### [The task]
Once you reach the line containing "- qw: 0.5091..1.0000" in the data below, restate each line word for word up to and including the one containing "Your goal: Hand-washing".
──────── Dataset content ────────
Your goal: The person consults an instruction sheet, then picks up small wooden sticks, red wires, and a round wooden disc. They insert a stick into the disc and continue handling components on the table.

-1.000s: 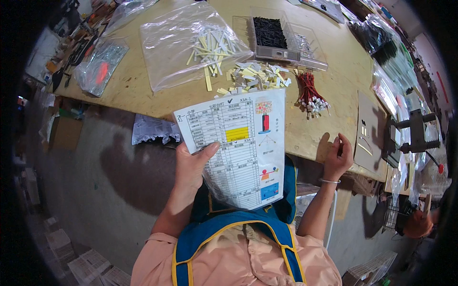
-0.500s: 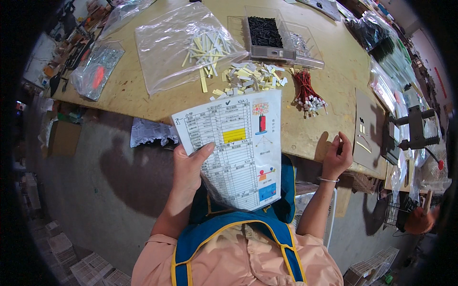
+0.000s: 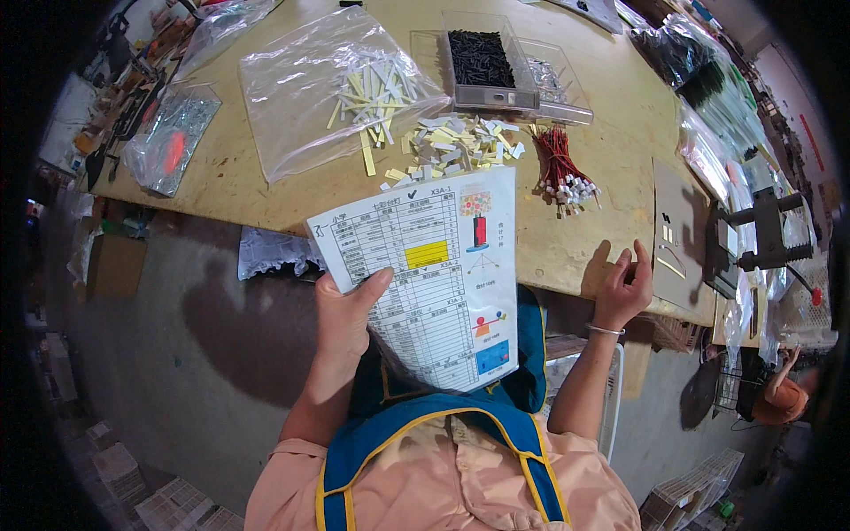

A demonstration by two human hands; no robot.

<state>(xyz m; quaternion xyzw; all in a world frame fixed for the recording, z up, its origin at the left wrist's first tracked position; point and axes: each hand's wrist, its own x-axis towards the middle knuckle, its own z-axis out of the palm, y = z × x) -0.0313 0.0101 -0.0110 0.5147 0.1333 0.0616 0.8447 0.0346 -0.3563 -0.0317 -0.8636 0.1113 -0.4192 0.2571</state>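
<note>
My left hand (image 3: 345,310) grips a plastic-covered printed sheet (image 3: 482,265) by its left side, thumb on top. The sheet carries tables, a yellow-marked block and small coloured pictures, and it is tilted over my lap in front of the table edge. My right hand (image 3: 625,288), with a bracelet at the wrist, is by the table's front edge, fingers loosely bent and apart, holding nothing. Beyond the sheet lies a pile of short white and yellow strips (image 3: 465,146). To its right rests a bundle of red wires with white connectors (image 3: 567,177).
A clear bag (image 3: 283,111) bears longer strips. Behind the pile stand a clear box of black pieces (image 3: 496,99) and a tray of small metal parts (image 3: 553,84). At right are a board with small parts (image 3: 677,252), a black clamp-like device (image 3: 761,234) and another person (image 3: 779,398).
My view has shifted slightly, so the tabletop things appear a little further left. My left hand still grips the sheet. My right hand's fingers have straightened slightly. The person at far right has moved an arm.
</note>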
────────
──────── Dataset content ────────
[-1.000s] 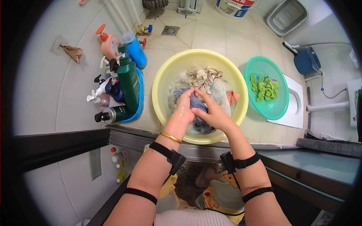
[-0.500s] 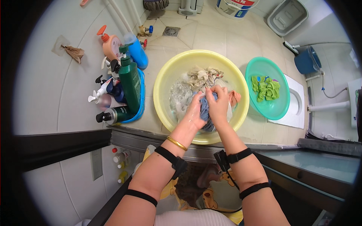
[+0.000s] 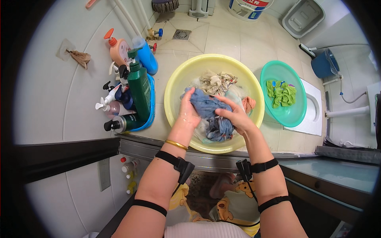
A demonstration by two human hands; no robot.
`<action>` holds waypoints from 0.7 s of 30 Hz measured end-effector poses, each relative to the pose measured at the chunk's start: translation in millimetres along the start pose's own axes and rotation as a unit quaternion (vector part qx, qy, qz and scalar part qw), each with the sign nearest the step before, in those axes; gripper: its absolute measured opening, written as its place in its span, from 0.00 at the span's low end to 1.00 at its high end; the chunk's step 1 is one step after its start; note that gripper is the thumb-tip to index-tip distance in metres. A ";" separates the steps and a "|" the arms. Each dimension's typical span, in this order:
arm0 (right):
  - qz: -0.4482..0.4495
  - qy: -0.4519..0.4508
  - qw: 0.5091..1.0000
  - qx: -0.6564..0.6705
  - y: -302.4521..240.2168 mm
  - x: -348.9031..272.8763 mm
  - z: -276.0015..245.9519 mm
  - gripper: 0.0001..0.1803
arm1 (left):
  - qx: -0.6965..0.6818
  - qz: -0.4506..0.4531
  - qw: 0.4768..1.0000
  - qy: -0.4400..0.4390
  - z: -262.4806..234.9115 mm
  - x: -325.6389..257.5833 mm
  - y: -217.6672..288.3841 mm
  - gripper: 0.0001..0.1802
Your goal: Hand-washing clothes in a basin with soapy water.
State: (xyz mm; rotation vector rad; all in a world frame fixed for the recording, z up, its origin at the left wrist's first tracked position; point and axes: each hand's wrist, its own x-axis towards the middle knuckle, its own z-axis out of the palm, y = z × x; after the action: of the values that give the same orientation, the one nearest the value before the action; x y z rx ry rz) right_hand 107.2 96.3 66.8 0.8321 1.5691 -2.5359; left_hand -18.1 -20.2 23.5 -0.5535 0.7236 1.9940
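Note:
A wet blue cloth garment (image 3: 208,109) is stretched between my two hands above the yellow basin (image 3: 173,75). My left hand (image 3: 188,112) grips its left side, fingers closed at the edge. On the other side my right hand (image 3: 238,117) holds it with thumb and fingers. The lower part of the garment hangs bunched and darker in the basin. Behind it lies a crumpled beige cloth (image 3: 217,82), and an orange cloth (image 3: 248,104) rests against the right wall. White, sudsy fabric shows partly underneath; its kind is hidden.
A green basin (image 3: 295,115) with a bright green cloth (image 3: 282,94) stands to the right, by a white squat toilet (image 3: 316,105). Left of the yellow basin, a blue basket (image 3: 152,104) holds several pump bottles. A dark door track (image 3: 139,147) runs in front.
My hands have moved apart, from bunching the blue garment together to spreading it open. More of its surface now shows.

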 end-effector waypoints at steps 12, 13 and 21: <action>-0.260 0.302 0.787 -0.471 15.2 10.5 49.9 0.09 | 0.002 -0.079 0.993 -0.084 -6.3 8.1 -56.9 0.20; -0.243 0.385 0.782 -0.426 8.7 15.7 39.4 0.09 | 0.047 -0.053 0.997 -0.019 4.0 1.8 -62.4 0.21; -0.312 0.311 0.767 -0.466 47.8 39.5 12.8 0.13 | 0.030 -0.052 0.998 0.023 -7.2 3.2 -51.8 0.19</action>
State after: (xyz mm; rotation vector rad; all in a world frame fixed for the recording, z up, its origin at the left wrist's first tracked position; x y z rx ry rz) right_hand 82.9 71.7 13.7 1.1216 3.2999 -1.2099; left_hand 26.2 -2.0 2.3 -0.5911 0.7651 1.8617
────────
### [Task solution]
  - qw: 0.5091..1.0000
  - qx: -0.6564..0.6705
  - y: -302.4521..240.2168 mm
  - x: -348.9031..272.8763 mm
  - z: -276.0015..245.9519 mm
  - gripper: 0.0001..0.1803
arm1 (left):
  - qx: -0.6965..0.6818
  - qz: -0.4506..0.4531
  - qw: 0.4768..1.0000
  - qy: -0.4400..0.4390
  - z: -262.4806..234.9115 mm
  - x: -325.6389..257.5833 mm
  - y: -217.6672..288.3841 mm
  - gripper: 0.0001..0.1802
Your goal: Hand-washing clothes in a basin with soapy water.

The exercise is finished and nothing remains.